WASHINGTON — Baked foods, together with potatoes and coffee, are a centerpiece of new Food and Drug Administration guidance aimed at reducing acrylamide in the food supply.
The draft document, which will not be binding on manufacturers even when finalized, was issued by the Center for Food Safety and Applied Nutrition on Nov. 14.
While it has been longer than 10 years since scientists announced the discovery of acrylamide in a number of heated foods, the F.D.A. said much still remains to be learned about the subject. They suggested their findings and recommendations could be subject to change in the years ahead.
“Acrylamide reduction is an area of ongoing research, and some approaches discussed may be at a research stage rather than in general use,” the guidance said. “We recommend that manufacturers evaluate approaches that may be relevant to their particular products and consider adopting approaches, if feasible, that reduce acrylamide in their products.”
The guidance features several pages addressing ways to reduce acrylamide in grain-based foods, including bread, crackers and breakfast cereal.
Acrylamide forms in food from a chemical reaction between asparagine, an amino acid, and reducing sugars, such as glucose and fructose, the F.D.A. said. Part of what is known as a Maillard reaction, the process leads to color, flavor and aroma changes in cooked foods and occurs when cooking, frying or baking are done at moderate to high temperatures.
In the case of grain-based foods, it is the presence of asparagine “in excess” rather than reducing sugars that is a driver of acrylamide formation, the F.D.A. said. Between different cereals, asparagine content is highest in rye, followed by wheat, corn and oats, and then rice.
Among approaches suggested in the guidance for reducing acrylamide is the replacement of ammonium bicarbonate as a leavening agent in cookies and crackers. Citing advice from the Snack Food Association, the F.D.A. said using alternative leavening agents “is one of the most effective mitigation techniques in cookies for smaller member companies, due to reasonable costs and limited impact on quality.”
Such a limited impact on quality is not the case with all or even most of the F.D.A. advice.

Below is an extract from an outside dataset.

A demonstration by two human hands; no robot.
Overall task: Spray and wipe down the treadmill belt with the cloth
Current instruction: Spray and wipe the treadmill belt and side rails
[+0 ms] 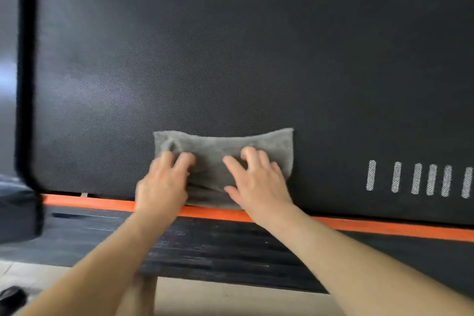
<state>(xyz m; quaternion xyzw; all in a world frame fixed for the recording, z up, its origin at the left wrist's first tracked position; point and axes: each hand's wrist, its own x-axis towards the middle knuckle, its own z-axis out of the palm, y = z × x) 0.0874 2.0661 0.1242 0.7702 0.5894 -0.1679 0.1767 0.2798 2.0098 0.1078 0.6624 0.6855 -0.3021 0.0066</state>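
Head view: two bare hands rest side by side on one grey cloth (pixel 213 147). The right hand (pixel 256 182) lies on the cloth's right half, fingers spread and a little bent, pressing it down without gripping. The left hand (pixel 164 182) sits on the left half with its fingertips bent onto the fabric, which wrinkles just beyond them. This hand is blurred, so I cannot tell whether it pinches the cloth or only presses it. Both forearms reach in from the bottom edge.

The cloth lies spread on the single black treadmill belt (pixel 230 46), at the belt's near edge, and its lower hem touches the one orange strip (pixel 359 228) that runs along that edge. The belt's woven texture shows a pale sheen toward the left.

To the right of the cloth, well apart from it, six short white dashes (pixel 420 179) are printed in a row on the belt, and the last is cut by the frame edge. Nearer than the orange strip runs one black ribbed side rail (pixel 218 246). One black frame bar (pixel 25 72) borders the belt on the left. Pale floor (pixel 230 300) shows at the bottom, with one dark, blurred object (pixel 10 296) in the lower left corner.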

For example, the F.D.A. suggests using “asparaginase treatment” to help with acrylamide reduction but warns “dose, contact time, dough water content, pH and water chlorination are important considerations.”
Fortification of flour with 0.3% to 1% calcium carbonate or calcium chloride may be effective for reducing acrylamide, the approach would not be practical for makers of crackers.

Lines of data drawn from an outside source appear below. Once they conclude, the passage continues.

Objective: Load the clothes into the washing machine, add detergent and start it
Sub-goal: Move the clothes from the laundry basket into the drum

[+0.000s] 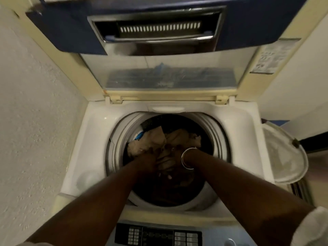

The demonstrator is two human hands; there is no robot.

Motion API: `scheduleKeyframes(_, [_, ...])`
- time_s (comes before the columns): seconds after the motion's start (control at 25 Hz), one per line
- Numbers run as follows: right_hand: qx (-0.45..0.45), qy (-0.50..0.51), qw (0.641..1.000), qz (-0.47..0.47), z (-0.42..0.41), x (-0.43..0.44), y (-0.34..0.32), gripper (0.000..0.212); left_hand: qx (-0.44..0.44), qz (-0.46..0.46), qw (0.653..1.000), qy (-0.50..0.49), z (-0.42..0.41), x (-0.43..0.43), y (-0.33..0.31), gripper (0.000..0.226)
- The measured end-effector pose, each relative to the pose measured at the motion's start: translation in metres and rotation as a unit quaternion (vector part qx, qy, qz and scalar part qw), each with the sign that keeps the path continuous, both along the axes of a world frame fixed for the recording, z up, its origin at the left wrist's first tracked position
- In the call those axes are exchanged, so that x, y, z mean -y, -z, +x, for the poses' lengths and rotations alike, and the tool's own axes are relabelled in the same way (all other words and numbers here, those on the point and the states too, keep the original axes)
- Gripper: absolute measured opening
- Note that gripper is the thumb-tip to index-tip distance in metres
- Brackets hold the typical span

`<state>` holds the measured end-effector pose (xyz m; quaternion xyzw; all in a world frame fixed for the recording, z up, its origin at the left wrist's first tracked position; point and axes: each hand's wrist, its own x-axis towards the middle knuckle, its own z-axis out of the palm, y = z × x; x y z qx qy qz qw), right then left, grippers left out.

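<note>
- Clothes (156, 139), mostly tan cloth, lie heaped in the drum (209, 132) of a top-loading washing machine (85, 139), seen from above with its lid (170, 80) raised upright at the back.
- Both arms reach down into the drum. The left hand (148, 158) and right hand (177, 155) meet over the heap, each grip curled onto a bunched fold of cloth. The light is dim, so how tightly is unclear.
- Loading looks under way or nearly finished. No detergent is visible, and the control panel (158, 235) at the near edge is untouched, so adding detergent and starting likely remain.
- A wall (35, 121) stands close on the left and a pale round basket (284, 157) sits just beside the machine on the right. The drum's round rim leaves the arms little sideways room.
</note>
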<state>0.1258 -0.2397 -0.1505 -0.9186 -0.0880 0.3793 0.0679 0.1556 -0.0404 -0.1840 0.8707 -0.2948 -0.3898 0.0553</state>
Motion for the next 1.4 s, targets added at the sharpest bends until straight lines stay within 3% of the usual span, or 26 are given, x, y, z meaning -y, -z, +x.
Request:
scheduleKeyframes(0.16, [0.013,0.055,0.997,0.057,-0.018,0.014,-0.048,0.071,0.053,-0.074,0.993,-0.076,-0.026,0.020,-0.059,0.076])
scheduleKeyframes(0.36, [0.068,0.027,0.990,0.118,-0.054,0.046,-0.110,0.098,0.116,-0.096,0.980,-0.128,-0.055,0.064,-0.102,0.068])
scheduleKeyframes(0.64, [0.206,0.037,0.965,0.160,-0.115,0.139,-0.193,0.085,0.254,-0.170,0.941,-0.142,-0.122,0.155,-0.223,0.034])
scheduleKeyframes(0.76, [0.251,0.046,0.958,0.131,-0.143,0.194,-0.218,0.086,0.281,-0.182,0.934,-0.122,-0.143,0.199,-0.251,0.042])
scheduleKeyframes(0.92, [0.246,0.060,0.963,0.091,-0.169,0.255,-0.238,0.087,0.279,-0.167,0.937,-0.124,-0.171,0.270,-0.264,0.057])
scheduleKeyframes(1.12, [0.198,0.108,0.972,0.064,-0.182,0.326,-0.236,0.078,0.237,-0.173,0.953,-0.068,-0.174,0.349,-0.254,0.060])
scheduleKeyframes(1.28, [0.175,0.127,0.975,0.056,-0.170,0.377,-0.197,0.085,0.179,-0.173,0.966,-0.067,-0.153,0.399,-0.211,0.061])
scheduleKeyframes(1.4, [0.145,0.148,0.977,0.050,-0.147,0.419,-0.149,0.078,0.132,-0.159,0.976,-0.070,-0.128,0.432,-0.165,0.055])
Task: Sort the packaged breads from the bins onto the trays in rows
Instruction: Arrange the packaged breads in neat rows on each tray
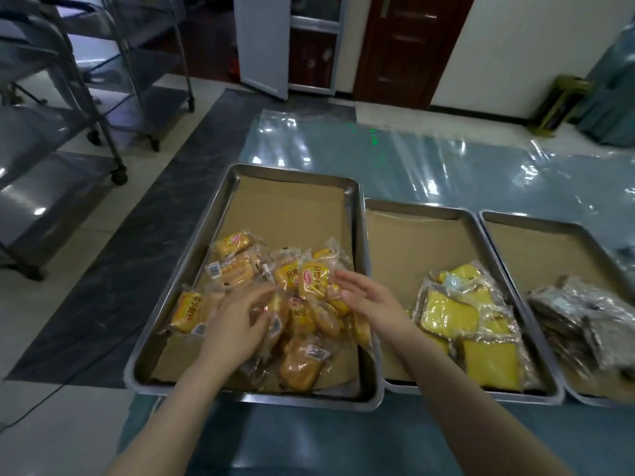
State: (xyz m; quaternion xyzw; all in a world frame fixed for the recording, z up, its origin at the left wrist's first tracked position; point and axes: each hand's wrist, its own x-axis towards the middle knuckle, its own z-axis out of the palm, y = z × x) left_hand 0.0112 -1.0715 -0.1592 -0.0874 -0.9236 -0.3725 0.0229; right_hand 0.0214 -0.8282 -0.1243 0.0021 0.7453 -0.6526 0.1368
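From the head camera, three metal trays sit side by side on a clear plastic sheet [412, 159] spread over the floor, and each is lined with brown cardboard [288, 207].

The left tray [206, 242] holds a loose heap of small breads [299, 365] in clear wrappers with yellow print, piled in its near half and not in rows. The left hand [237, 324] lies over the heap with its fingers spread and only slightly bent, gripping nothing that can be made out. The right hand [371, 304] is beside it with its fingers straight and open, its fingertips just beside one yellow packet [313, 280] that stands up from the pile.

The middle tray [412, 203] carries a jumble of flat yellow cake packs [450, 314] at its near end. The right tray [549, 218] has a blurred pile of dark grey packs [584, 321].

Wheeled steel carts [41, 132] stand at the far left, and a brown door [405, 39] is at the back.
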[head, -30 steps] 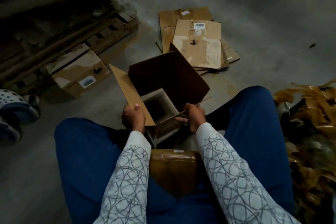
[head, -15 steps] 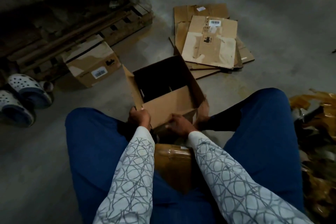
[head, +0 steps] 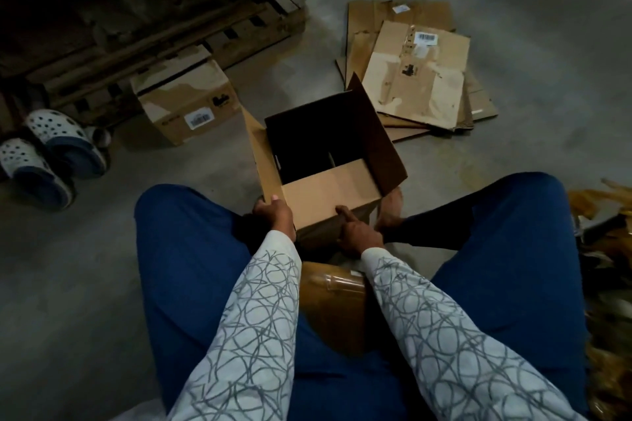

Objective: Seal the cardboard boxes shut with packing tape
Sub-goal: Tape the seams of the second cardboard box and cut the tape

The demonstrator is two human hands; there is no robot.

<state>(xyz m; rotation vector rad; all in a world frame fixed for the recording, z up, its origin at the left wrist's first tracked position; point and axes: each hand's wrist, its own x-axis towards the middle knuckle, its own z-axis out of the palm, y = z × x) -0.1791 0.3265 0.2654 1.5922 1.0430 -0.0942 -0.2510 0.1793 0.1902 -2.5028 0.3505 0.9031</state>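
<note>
An open cardboard box [head: 330, 195] stands on the floor between my knees, its near flap folded in over the opening and its far and left flaps still up. My left hand [head: 275, 217] grips the box's near left corner. My right hand [head: 357, 236] holds the near edge, thumb on the folded flap. A roll of brown packing tape [head: 333, 311] lies in my lap between my forearms.
A closed carton [head: 186, 102] sits by a wooden pallet [head: 143, 41] at the left. Flattened cardboard sheets [head: 415, 79] lie beyond the box. A pair of clogs [head: 51, 150] is at the far left. Crumpled brown tape [head: 605, 301] is piled at the right.
The near flap went from upright to folded flat over the opening. My right hand moved from that flap's edge down to the box's near side. The view shifted slightly.
</note>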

Even though laboratory trials have shown the addition will reduce acrylamide content, “product quality has been poor,” the F.D.A. said.
Yeast and fermentation modifications may be helpful, the F.D.A. said.
“Modification to baking time and temperatures can result in lower acrylamide levels in baked foods, breakfast cereals, crispbreads and other cereal-based foods,” the F.D.A. said. “Another approach is to lower baking temperature during the final stages of cooking, when moisture levels are low and acrylamide formation is more likely.”
The guidance goes on to identify several potential drawbacks to these approaches, including slower production lines, lighter color, shorter shelf life and the need for recipe changes.
Discussing treatment of bread with amino acids, the F.D.A. said trials have offered promising results, including the addition to dough of amino acids such as cysteine and glycine.
“However excess cysteine in doughs can negatively affect bread structure and flavor,” the guidance said. “Glycine also may mitigate acrylamide when added to bread dough or applied as a spray to the surface of the dough prior to baking. However glycine in large amounts may reduce fermentation. Also, a glycine spray needed repeated applications and reduced acrylamide levels only about 15%.”
The cautions continued, “Researchers have not been able to mitigate glycine’s effects on color and taste, while also meeting requirements for moisture, texture and shelf life. Added proline and lysine also caused unacceptably bitter flavors.”
In their advice to consumers, the F.D.A. urges the adoption of a healthy eating plan consistent with the Dietary Guidelines for Americans, including an emphasis on “fruits, vegetables, whole grains and fat-free or low-fat milk and milk products.”
The challenges of reconciling their acrylamide guidance with the D.G.A. was evident in the advice to eat whole grains since the F.D.A. cited evidence whole wheat bread tends to be higher in acrylamide than white bread. The paradox was acknowledged in the guidance.
“Reducing whole grain content may also reduce acrylamide, but F.D.A. does not recommend this approach given the benefits of whole grains,” the F.D.A. said.